もう、数年前に亡くなってしまった祖母の話。

それはそれは気の強い人として評判だった。

自分の意見は絶対に曲げることはしない。

相手の気持ちなんておかまいなくズバズバ物申す。

故に近所や家族との衝突は日常茶飯事であった。

そんな、不器用にも見える祖母を、私は子供ながらにどこか小ばかに

していたのだろうと思う。

「くそばばあ!」「鬼ばばあ!」と罵声をあびせては

取っ組み合いのけんかをしたこともあったっけ。

私が大人になり、久しぶりに実家に帰省したある日のことだった。

たまたま両親が不在で、茶の間に祖母と二人きりになったときのこと。

それまで何となく面倒な気がして、祖母と面と向き合うということは

なかったように思う。

すると、すでに耳がだいぶ遠くなっていた祖母は、ほとんど一方的に

語り始めたのだった。

同じ集落の○○さんがどうしたこうしたといった話から、

それは時代をどんどん遡って、戦時中食べ物がなくてどう飢えをしのいだか

ということや、早くに亡くなった祖父から受けたちょっとDVなことなど。

私はただ、「ふ~ん、そうだったの、へ~」と適当に相槌をしながら

聞いていた。

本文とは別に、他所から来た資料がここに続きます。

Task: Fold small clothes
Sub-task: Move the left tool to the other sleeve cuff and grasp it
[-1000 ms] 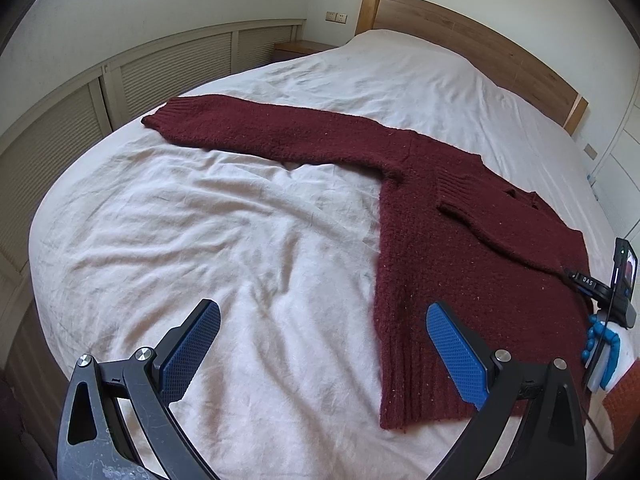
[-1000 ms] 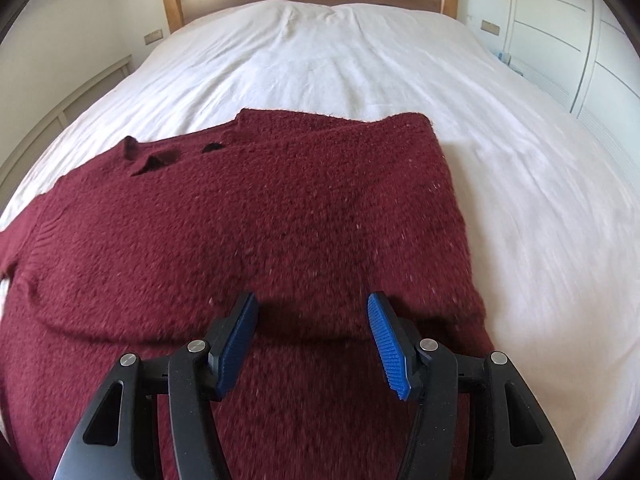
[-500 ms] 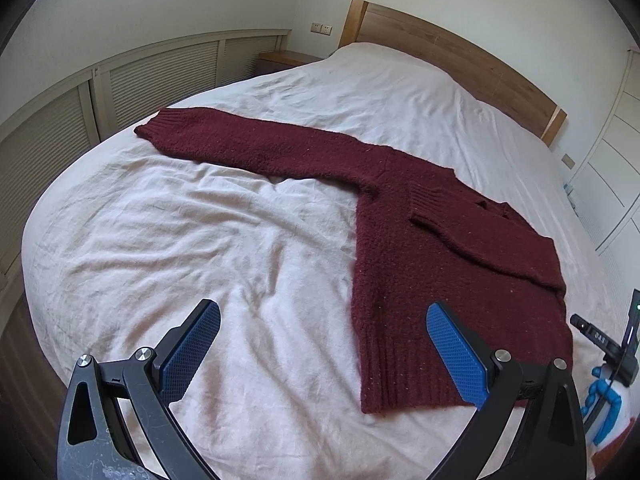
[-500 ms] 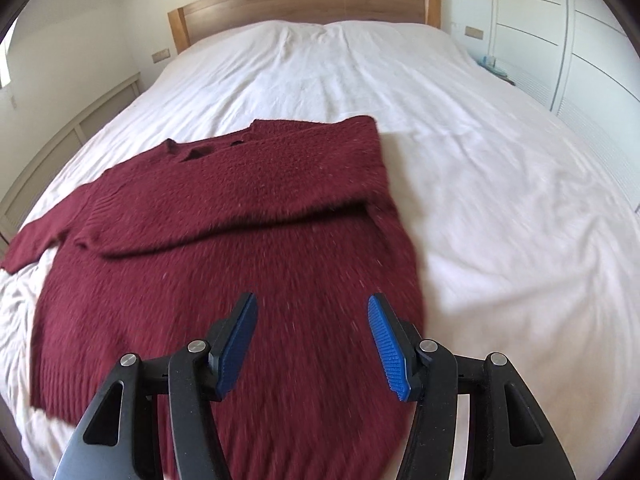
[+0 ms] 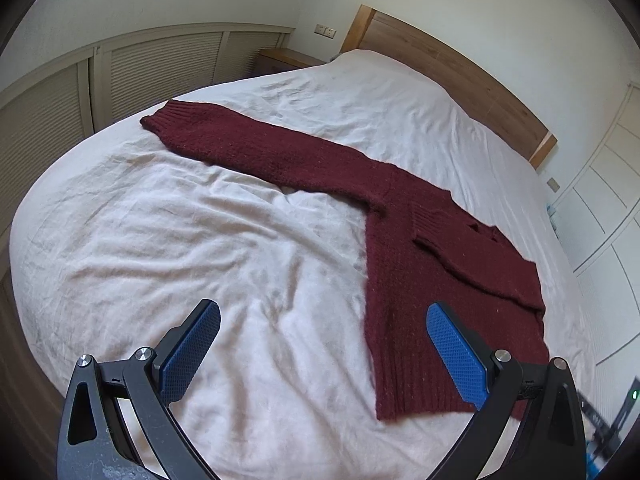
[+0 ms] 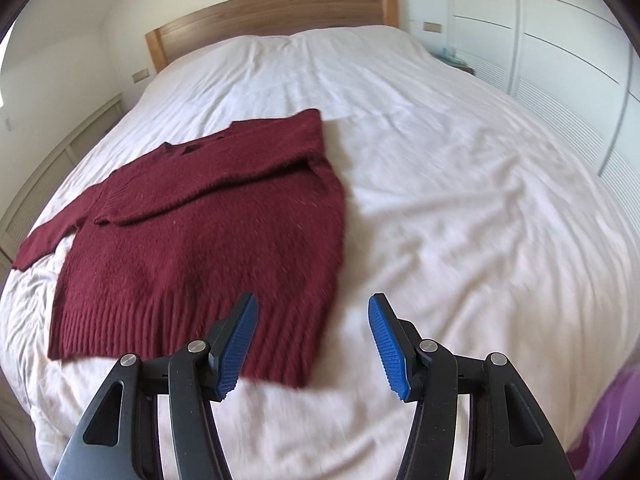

いや、聞くしかなかったのだが。

ふと祖母の顔に目をやると、そこには目を真っ赤にした祖母の顔があった。

その瞳には溢れんばかりの涙が光って見えた。

(エッ( ゚Д゚)!!!??)

このことは私に衝撃を与えた。

そのとき、祖母の抱えてきた心情の深淵をのぞいたような気がした。

後にも先にも、祖母の涙を見せたのはこの一度きりであったが

私に傾聴の大切さを教えてくれた出来事である。